I admit I sometimes wish that heart
attack they fixed in 2008 had saved me
from all this. I would have died if medicine had been the same as 1940,
when I was born. Now I’m less likely to die from heart failure than from
falling off a roof, and I don’t do roofs the way I used to, climbing
like a monkey up to the peak. Hanging from a rafter to mount a theater
light. No more of that any time soon, with my skewed eyesight and still-healing
hip.
But am I kept alive to witness this
alarming take-over of the country
by the peddlers of severity pretending to be good Christians with
their Bible open to Jeremiah, not Matthew five to seven? That bit of
hypocrisy is what I don’t get. Judge them by their deeds and see if it’s not
a scary thing to stand by as such a team assembles to govern over us
with their narrow perspective on the world as a wealth-generating
machine for those ruthless enough to get control of it.
Only Trump can stop them. What will
the Emperor do? Which way wave his magic scepter? What stuff is he made of? And
of what stuff am I, now that
I can walk again and see the true colors of the world?
These questions posed by the advent of
2017 are why I write a blog on New
Year’s Eve rather than party with friends, trusting everything is still
the same as it always was.
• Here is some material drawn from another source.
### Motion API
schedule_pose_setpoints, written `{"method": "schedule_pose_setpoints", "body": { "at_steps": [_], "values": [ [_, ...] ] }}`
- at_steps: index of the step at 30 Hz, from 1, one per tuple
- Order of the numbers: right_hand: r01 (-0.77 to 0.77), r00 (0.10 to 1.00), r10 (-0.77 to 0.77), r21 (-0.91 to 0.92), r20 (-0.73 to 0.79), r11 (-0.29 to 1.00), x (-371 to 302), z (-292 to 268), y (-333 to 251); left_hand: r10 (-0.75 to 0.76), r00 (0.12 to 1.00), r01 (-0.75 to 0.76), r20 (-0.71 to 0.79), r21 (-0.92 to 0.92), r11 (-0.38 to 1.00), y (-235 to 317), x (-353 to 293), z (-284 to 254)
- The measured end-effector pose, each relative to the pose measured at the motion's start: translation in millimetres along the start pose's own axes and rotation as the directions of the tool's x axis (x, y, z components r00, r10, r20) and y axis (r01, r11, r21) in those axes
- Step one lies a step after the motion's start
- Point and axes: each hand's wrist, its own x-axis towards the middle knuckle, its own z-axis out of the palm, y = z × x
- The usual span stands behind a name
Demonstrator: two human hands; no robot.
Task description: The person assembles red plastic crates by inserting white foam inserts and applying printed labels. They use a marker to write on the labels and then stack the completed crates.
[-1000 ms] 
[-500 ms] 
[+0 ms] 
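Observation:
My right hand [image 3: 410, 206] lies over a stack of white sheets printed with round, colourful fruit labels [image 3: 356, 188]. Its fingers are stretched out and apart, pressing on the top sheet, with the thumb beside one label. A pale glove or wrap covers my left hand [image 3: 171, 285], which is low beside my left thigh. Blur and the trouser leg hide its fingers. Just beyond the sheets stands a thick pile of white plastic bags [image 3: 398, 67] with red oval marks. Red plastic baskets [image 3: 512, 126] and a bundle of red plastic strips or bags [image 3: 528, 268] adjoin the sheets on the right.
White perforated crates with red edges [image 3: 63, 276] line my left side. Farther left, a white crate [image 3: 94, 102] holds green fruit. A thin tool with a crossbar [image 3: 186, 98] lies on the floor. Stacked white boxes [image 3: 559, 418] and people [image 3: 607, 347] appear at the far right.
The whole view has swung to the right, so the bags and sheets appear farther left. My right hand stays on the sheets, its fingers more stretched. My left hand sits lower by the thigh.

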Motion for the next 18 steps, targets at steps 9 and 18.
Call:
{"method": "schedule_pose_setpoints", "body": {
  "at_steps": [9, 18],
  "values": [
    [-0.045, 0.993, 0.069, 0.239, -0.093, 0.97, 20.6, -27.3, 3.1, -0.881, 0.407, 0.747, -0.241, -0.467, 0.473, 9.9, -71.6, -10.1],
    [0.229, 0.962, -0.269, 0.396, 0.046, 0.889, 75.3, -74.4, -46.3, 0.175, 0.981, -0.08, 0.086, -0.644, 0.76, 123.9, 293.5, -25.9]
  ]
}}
Because it isn’t. It’s better, and it’s worse, and I
don’t know what’s coming, only that I can’t excuse myself from dealing with it.
1 Comments:
I often think, too, about the responsibility of good health, a reasonably comfortable home, and a functional mind. I am ready to put the pedal to the metal this year and do all I can with what I have to stand against a return to dark ages - the era of making America great again. The post truth era. Hard to believe our country has come to this in the waning years of my life. I willl reach out to the youth and the person in the next bar stool whether at the coffee shop or the pub. I find myself becoming more and more extroverted as I use my natural friendly nature to find new friends and share my experiences. I am so happy you are doing well, D, and able to blog on New Years Eve, 2016.